La Empresa Provincial de Residuos y Medio Ambiente (Epremasa), dependiente de la Diputación de Córdoba, ha modernizado la planta de transferencia de Priego de Córdoba para poder atender distintas fracciones de recogida.

El presidente de Epremasa, Francisco Palomares, quien ha visitado recientemente estas instalaciones, ha explicado en una nota que “la inversión alcanza los 400.000 euros y ha permitido dar cumplimiento a la nueva Ley de residuos y suelos contaminados, mejorando la gestión de residuos sólidos urbanos procedentes de Almedinilla, Carcabuey, Fuente Tójar y Priego de Córdoba”.

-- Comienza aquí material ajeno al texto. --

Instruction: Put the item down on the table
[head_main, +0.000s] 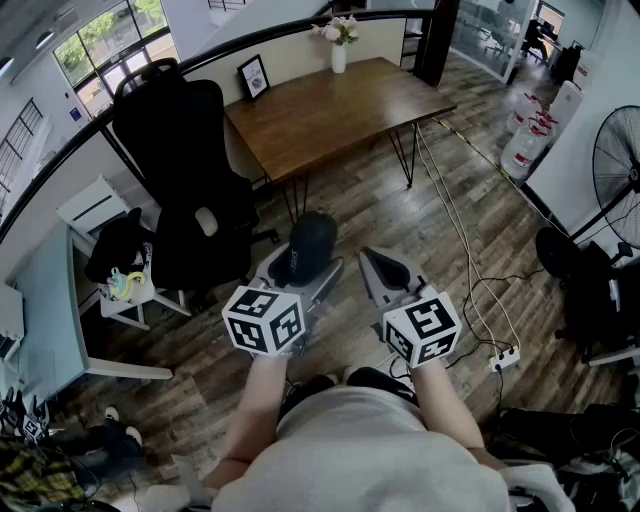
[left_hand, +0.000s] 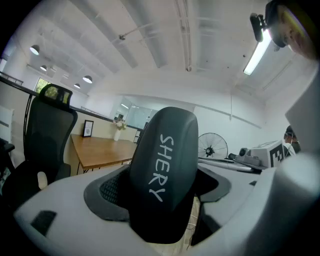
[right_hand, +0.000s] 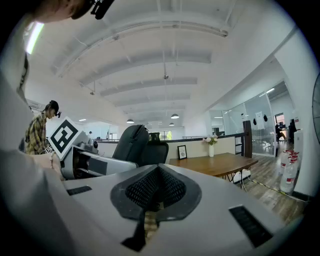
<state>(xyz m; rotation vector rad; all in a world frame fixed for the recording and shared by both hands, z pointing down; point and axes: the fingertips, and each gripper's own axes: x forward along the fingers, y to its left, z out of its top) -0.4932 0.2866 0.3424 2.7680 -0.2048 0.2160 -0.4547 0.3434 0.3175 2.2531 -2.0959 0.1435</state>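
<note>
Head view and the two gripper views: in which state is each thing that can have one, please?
left tongs: closed on the dark item, in the air.
dark item: gripped, over the floor, not yet on the table.
right tongs: shut, nothing between them.
wooden table: frame and flower vase stand upright at its far edge.
office chair: unoccupied.

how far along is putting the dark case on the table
Done: the dark case is gripped in the left gripper, off the floor. In hand: carrying it, with the wooden table ahead across the floor. Left: reach the table, set the case down, open the jaws. The right gripper is shut and empty.
</note>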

Palomares ha señalado que “con esta obra se consigue un importante avance en la gestión de los residuos, ya que reducimos los costes y los tiempos de transporte de los camiones que hacen la retirada de los residuos depositados en los contenedores”.

El también delegado de Medio Natural y Carreteras ha insistido en que “ésta es una de las siete plantas de transferencia que constituyen la infraestructura de la Diputación para optimizar el traslado de residuos desde las localidades a la planta de transferencia que les corresponda”.

“El centro atiende a una población censada superior a los 27.000 habitantes y posibilita el tratamiento diferenciado de las distintas fracciones de residuos recogidos separadamente”, ha destacado.

Los camiones de recogida procedentes de las localidades acuden a descargar a la planta de transferencia, donde vacían su contenido en unas tolvas de gran capacidad. Después, se compacta y se introduce en contenedores metálicos herméticos de 40 metros cúbicos que reducen los malos olores.

De allí la basura compactada se transporta en camiones a su destino definitivo, el Complejo Medioambiental de Montalbán, donde pasan por un primer tratamiento mecánico del que se obtienen tres flujos: uno de materia orgánica, otro de inertes recuperados --envases, 'bricks', papel, aluminio-- y otro de rechazos no reciclables. El flujo de materia orgánica se somete a un proceso de estabilización.

El presidente de Epremasa ha remarcado que “con la construcción de estas plantas se asegura que el destino final del residuo es un centro con tratamiento adecuado”. “Estamos ofreciendo a todos los cordobeses un sistema de recogida y tratamiento de residuos único, homogéneo, con el mismo coste en cualquier punto del territorio”, ha valorado.